The situation changed when the Bohemian Crown and a smaller part of the Hungarian lands fell to the Habsburgs through the death of Louis Jagiello in 1526 at the important Battle of Mohács, which in many respects was far more influential for future Central European developments than the (vastly overrated) Peace of Westphalia of 1648. Maximilian's successor Ferdinand I (1522–64) became the ruler over a multinational empire (in 1556 he was also elected emperor of the Reich, establishing a tradition that would last until 1806), with centralized institutions and a constantly increasing imperial household and opportunities for the nobility to gain status and wealth by "being around." Vienna was the logical choice as court centre for Ferdinand, and during the sixteenth century the central agencies of the Austrian lands as well as the Reich were moved there. Ferdinand had already broken any political resistance on the part of Vienna's citizenry in 1522 (the Blutgericht – bloody court), and, after the successful defence against an Ottoman siege in 1529, he set up the Habsburg court there in 1533 and began fortifying the inner city with bastions to replace the heavily damaged medieval walls that Suleiman the Magnificent and his troops had left behind, the expense of which contributed to the paucity of Renaissance architecture in Vienna (Lehne and Johnson 27). The lasting threat from the Ottomans, firmly established in the greater part of Hungary, with constant border skirmishes interrupted by a few full-fledged wars, greatly damaged the reputation of Vienna and made Prague an obvious and much less dangerous alternative. In 1583, Rudolf II (1576–1612) moved the court to Prague, and Vienna was reduced to a fairly provincial status for the next decades.

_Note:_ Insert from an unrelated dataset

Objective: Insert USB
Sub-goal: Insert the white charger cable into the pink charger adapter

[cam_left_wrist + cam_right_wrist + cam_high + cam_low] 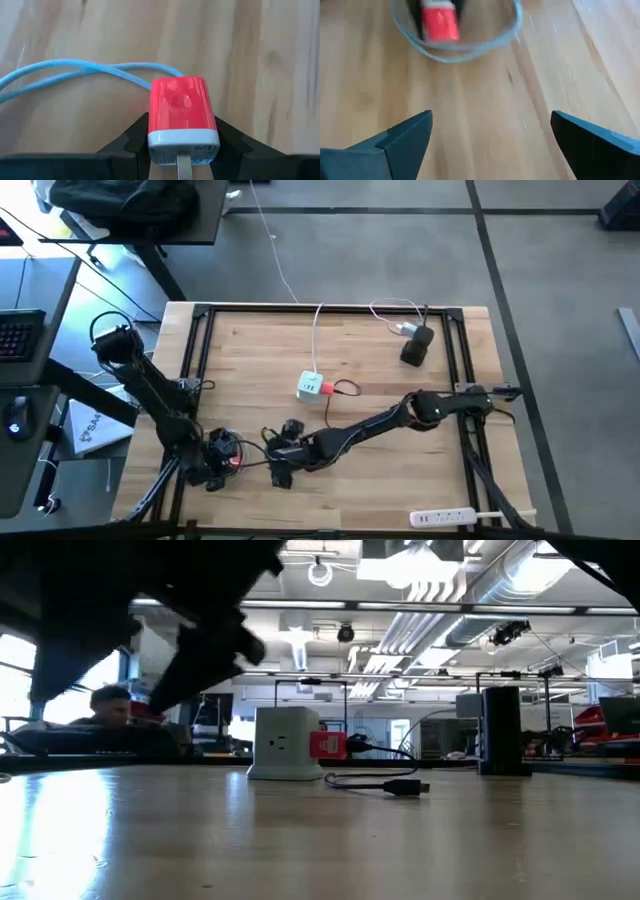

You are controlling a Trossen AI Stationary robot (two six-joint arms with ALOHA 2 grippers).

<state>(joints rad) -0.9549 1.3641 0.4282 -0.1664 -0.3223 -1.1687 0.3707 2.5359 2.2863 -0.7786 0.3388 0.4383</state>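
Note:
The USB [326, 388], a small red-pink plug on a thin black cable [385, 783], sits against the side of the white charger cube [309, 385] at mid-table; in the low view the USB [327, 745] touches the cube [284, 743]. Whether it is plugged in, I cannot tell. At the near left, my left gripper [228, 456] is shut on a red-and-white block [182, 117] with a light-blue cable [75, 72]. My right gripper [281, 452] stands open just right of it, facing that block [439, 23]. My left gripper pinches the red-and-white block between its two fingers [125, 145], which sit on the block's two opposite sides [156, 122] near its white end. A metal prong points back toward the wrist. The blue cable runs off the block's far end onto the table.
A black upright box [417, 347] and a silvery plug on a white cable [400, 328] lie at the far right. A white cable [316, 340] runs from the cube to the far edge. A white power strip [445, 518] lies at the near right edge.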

It was only after the defeat of the Bohemian estates in the battle of White Mountain in 1620 that the importance of Prague was curtailed and Vienna became the undisputed court centre of the Habsburg Empire. The ultra-catholic Ferdinand II (1578–1637) permanently moved his court to Vienna, a city that had turned to Protestantism at the outset of the Thirty Years War. Spearheading the Counter-Reformation, Ferdinand II, together with supporters such as the Viennese Mayor Daniel Moser and Bishop Melchior Khlesl, forced upon the city a "monastery offensive," which visibly changed the city's complexion: "between 1603 and 1638 13 Catholic orders competed in an ecclesiastical building boom of monasteries and churches [... in a] style of triumphant Catholicism which turned churches into palaces: Baroque" (Lehne and Johnson 29). By the time the Ottomans returned for their second siege of the city in 1683, and were again sent packing, this time with the help of the Polish-Lithuanian Commonwealth and the much improved city fortifications, the Habsburgs had given up their residences in Prague and Graz, made Vienna their own and started a breathless land-grab of territories previously held by the sultan, while the Ottoman Empire started its rapid decline. With the centralization of power around court centres that is characteristic of the early modern period, where royal power was consolidated by creating a centralized bureaucracy, a hierarchical state apparatus, and processes of decision-making that required nobility to be in the vicinity of the emperor, the Habsburgs permeated Viennese society with the pomp and theatricality of their absolutist courtly presence. The consequent establishment of the Habsburg Empire as a major European power in the late seventeenth and eighteenth centuries was mirrored in the splendour and size of the Habsburg court in Vienna, which now became renowned for its festivities, cultural activities, and court ceremonial, and grew from a size of about 500 under Ferdinand I to well over 2000 under Karl VI (1711–40).
Vienna then underwent a baroque building boom that led to dramatic growth and a change in the inner city's fabric and also that of its surroundings. Architects Johann Bernhard Fischer von Erlach, his son Joseph Emanuel Fischer von Erlach and Lukas von Hildebrandt led the way in erecting palaces around the Habsburg's Hofburg as well as aristocratic summer residences beyond the city's gates, beginning with one for the Habsburgs at Schönbrunn [Figure 1.1], while a preliminary form of public sphere in the form of a lively coffeehouse culture – in later periods one of the signature images of the city – began to flourish [Figure 1.2].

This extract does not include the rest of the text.